New Hampshire April 3, 1742 Mendes I Cohen Reprints 10s-20s-40s-7s6d Uncut Sheet Backs VF

$495.00

New Hampshire April 3, 1742 by Mendes I. Cohen Reprints 10s-20s-40s-7s6d Uncut Sheet of Backs Very Fine.

These are reprints from the original plates in the 1850s. This is a nice  mid-grade uncut sheet example of the four highest denominations of this  issue.

Cohen was born in Richmond, Virginia, in 1796, one of nine children of Israel I and Judith Solomon Cohen. The family moved to Baltimore in 1803. As a young man he worked in the family businesses: Cohen’s Lottery and Exchange, and Jacob I. Cohen, Jr. and Brothers Banking House. The Cohens’ lottery raised money to help finance construction of Baltimore’s Washington Monument in Mount Vernon. In 1821, they and their lottery were the subject of a Supreme Court lawsuit Cohens v. Virginia, asserting the federal government’s right to review and overturn state Supreme Court decisions.

In the War of 1812, Cohen and his brothers Philip and Jacob joined a volunteer company (Nicholson’s Artillery Fencibles–serving under Captain Joseph H. Nicholson) charged with defending Baltimore.

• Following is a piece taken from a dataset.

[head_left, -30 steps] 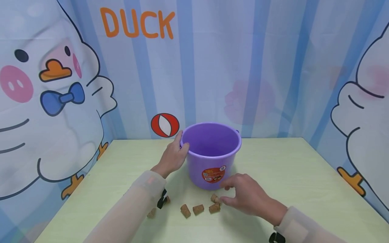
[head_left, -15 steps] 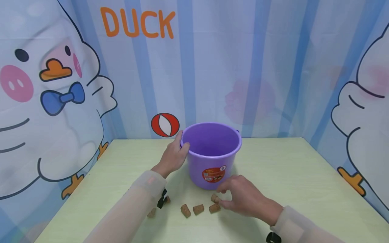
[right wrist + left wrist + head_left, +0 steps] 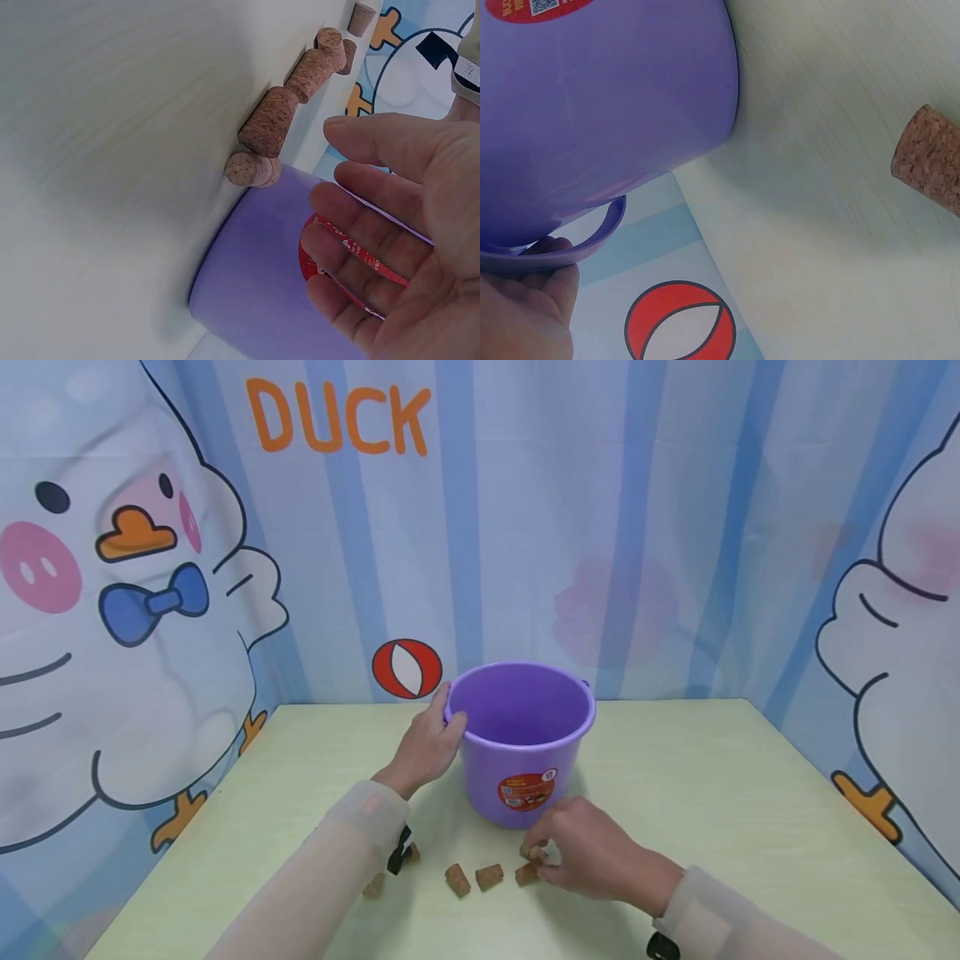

By 1829 Cohen retired from the family business a wealthy man and traveled the world collecting artifacts, visiting England, Russia, Turkey, Palestine, Egypt, and most of the countries in Central and Western Europe. He attended the coronation of William IV in June 1830 and the funeral of King George IV in August 1830. He met Pope Gregory XVI on January 29, 1831 and represented Maryland at the coronation of Queen Victoria in 1838. He was the first American citizen who received permission from the Ottoman Empire to visit Palestine and he wrote about the hardships of the Jews of Jerusalem.

Afterwards Cohen returned to the United States and became a public servant, first as an aide to the Maryland governor, Thomas Veazey who gave him the ceremonial title “Colonel” in recognition of his service in the Battle of Baltimore. He was elected to the House of Delegates from Baltimore City in 1847 and was the first Jewish member of the Maryland General Assembly. And served as a trustee to the Baltimore and Ohio Railroad as well as a board member of the Hebrew Benevolent Society and in 1858 he initiated plans for the Hebrew Hospital of Baltimore, now known as Sinai Hospital.